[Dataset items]

---

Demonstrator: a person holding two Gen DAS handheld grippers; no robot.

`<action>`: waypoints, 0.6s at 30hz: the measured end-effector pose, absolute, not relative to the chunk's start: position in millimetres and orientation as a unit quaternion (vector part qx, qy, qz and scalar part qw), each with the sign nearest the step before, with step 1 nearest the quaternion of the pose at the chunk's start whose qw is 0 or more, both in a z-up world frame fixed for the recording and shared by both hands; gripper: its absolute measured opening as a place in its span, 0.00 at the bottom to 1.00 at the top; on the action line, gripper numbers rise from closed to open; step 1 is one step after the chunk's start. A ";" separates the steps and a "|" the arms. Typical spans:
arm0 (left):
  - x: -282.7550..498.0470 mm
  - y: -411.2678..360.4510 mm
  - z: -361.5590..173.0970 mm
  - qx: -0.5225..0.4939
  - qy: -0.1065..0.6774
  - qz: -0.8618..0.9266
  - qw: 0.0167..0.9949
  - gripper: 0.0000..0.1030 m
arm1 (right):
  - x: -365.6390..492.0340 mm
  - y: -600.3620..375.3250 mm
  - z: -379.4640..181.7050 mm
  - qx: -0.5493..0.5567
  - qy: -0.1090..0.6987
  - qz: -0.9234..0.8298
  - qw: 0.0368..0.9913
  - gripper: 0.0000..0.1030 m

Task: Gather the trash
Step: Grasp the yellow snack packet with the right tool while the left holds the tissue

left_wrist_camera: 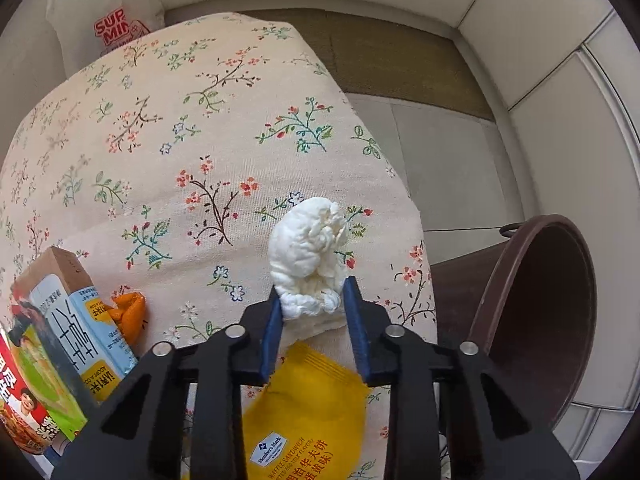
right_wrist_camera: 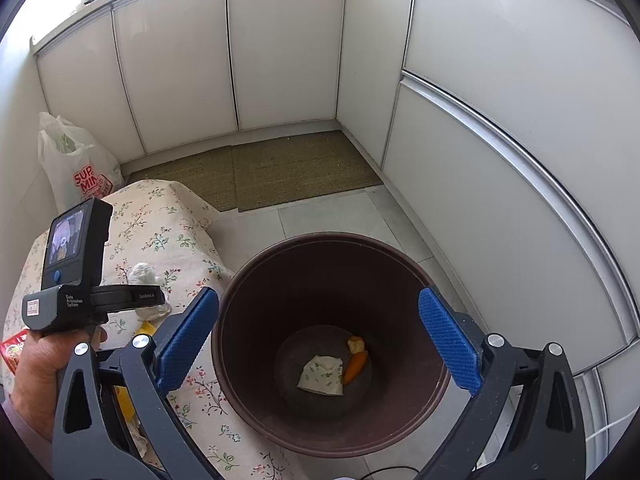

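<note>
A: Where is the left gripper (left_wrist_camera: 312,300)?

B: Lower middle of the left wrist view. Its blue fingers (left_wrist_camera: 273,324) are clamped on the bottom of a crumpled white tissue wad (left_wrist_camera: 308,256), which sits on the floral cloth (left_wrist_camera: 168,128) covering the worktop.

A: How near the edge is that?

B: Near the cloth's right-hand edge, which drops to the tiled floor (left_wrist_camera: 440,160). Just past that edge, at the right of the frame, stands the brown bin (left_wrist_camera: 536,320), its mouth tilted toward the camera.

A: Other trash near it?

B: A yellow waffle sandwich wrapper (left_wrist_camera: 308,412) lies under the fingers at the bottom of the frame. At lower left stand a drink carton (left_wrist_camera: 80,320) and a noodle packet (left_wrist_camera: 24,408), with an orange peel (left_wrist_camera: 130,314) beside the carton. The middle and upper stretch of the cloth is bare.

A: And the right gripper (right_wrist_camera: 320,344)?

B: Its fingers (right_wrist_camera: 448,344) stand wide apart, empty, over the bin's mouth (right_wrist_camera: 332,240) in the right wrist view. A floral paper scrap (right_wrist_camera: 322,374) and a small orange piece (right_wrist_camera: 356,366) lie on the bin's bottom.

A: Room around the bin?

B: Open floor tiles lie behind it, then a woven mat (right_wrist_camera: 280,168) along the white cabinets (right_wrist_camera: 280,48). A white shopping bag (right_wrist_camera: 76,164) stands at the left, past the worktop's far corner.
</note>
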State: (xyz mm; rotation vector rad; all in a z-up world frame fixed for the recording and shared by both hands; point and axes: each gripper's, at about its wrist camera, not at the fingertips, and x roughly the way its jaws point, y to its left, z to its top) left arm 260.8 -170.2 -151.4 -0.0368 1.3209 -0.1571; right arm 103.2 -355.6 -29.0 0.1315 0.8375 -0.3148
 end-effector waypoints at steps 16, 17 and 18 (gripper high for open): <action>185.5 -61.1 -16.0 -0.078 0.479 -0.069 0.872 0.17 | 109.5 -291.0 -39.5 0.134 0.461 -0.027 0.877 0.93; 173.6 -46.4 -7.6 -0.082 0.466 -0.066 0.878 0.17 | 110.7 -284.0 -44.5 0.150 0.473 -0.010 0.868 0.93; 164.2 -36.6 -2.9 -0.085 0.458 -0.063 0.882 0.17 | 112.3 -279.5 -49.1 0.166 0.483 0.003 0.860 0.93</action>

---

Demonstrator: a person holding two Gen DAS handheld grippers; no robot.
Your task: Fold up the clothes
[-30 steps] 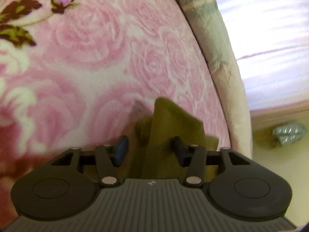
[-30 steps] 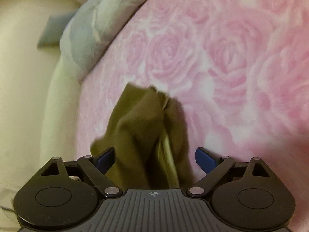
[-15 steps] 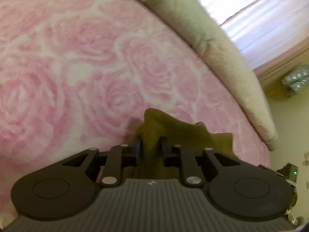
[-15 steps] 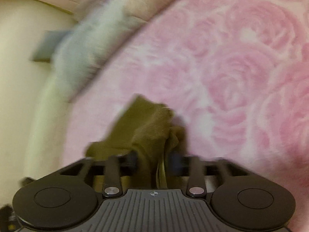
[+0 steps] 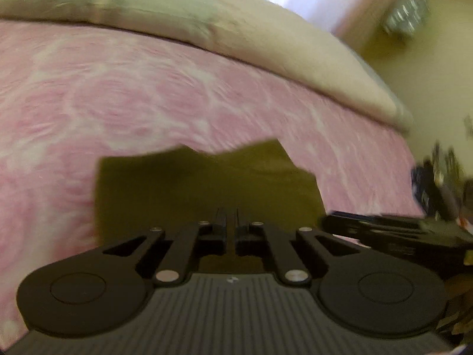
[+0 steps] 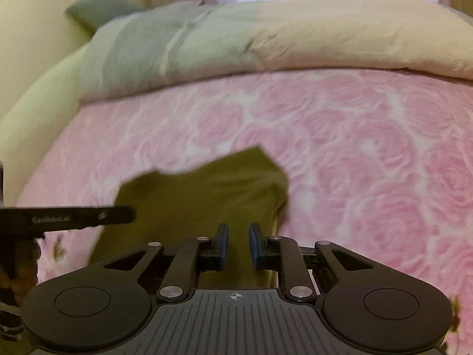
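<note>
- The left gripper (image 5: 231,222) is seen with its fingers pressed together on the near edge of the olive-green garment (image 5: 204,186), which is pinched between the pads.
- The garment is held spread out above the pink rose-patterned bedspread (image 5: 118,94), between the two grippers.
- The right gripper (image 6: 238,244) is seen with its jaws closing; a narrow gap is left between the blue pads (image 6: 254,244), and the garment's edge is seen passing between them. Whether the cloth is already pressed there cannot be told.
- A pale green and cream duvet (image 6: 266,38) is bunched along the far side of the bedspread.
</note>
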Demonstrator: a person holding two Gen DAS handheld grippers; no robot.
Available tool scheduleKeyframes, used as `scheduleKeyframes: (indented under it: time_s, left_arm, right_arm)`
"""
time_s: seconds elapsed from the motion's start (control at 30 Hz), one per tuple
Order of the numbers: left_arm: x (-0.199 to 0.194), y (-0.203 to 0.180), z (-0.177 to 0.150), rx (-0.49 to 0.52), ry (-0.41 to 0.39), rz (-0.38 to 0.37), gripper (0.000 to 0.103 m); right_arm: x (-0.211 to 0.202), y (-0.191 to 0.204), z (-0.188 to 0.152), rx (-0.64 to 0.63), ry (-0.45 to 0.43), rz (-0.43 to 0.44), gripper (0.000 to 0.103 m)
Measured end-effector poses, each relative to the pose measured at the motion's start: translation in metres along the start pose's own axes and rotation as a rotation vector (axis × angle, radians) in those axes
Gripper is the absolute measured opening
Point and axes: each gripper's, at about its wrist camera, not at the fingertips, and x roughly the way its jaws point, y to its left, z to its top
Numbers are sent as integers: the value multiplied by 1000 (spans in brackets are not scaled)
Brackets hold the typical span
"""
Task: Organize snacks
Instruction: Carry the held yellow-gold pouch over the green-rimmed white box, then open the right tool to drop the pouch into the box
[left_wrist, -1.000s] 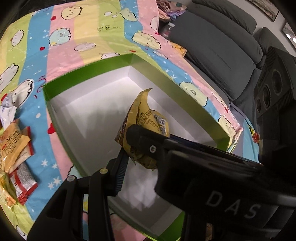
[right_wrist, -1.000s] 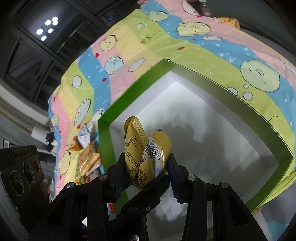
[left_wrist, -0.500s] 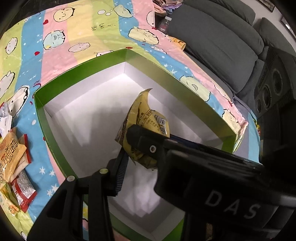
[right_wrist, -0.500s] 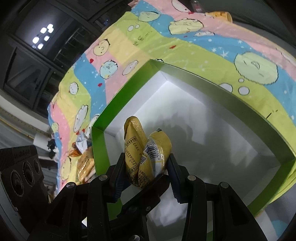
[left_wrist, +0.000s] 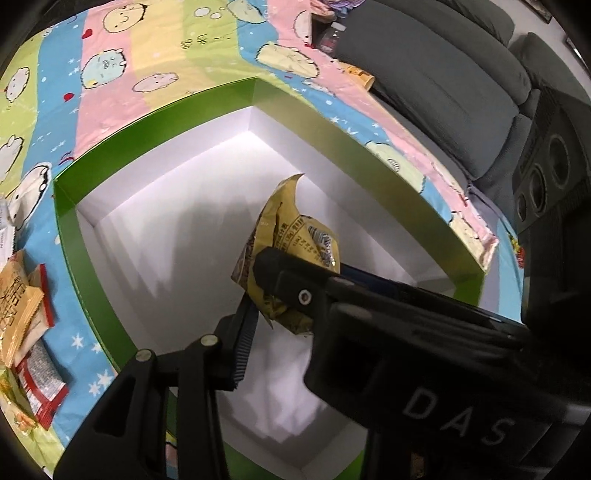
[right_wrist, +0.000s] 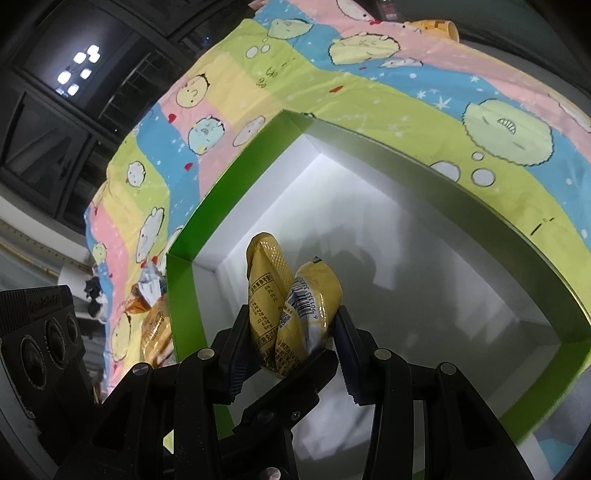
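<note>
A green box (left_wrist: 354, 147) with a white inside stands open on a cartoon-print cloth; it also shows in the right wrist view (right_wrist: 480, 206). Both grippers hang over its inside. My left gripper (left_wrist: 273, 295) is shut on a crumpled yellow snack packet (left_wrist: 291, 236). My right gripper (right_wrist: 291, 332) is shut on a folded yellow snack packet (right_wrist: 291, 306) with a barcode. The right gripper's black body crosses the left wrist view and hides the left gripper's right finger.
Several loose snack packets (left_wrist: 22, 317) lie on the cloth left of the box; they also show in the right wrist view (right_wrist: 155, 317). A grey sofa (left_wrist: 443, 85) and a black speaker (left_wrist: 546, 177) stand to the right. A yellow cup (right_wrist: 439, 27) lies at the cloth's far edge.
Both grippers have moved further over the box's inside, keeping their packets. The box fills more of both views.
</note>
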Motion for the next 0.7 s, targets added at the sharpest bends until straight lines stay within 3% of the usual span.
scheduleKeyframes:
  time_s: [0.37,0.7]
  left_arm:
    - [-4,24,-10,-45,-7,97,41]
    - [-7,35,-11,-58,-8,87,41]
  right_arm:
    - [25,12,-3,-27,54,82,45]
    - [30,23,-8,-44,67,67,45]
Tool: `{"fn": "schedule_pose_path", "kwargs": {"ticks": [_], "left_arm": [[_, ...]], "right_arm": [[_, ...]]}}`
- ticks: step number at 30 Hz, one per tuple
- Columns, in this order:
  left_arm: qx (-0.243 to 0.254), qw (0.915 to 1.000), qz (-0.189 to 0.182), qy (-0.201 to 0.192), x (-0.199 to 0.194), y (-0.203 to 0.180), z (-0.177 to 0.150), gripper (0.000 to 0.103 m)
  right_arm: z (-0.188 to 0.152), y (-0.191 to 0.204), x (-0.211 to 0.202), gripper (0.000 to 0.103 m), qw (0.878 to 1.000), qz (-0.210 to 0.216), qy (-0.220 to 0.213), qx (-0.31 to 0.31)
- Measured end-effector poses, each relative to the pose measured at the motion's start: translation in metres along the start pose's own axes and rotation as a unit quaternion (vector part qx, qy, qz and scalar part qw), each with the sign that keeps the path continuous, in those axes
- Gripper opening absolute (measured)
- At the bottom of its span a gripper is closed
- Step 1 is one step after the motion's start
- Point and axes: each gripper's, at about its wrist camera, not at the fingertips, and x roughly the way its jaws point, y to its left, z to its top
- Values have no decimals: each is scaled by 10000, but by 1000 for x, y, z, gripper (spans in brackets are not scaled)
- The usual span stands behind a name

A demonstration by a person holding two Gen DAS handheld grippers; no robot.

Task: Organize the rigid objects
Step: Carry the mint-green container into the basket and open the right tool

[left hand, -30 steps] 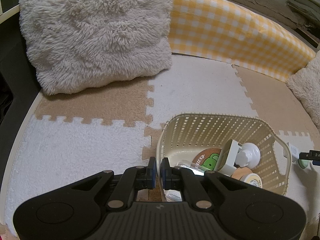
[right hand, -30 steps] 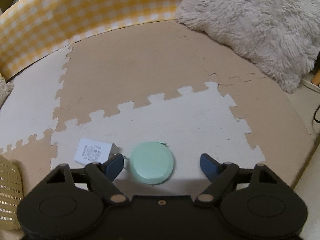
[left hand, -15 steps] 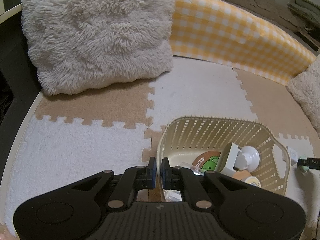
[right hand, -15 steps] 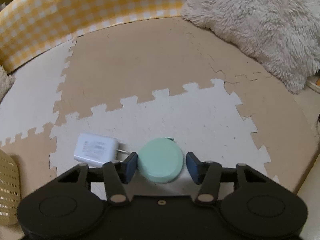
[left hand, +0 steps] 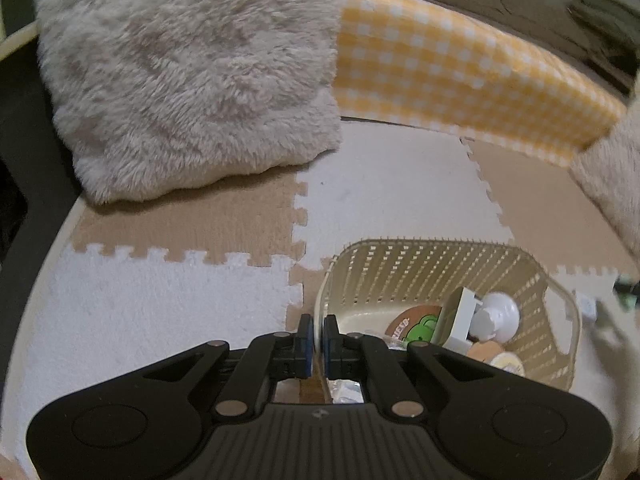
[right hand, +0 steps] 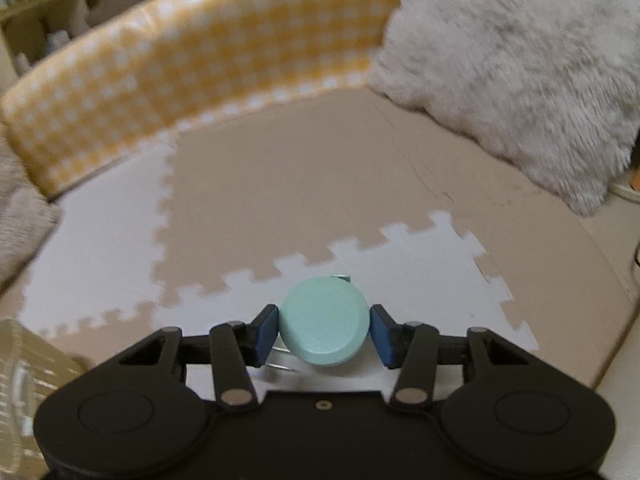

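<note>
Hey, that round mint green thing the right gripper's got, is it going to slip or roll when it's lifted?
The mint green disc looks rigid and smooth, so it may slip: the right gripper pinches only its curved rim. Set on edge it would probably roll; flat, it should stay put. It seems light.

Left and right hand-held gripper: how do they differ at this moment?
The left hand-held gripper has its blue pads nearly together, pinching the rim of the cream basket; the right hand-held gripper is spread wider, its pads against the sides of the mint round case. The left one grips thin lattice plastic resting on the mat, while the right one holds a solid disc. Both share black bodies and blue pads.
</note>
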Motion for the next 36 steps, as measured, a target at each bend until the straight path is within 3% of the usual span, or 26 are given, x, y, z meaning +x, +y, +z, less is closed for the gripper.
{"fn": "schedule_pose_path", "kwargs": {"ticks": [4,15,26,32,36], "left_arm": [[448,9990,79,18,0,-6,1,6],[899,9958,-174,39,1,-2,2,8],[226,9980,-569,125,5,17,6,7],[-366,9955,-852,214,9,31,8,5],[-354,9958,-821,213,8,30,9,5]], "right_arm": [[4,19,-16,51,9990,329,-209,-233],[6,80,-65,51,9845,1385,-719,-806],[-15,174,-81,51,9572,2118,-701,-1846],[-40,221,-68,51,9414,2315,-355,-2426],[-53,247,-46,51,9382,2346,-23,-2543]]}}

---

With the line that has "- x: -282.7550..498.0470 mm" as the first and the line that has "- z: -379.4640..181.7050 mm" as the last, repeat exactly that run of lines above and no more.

  - x: -282.7550..498.0470 mm
  - y: -411.2678..360.4510 mm
  - z: -361.5590..173.0970 mm
  - qx: -0.5225..0.4939
  - qy: -0.1065..0.6774
  - qz: -0.8618..0.9266
  - qw: 0.0167..0.9949
  - gripper: 0.0000..0.1030 m
arm1 (right):
  - x: -365.6390..492.0340 mm
  - y: -600.3620..375.3250 mm
  - z: -379.4640..181.7050 mm

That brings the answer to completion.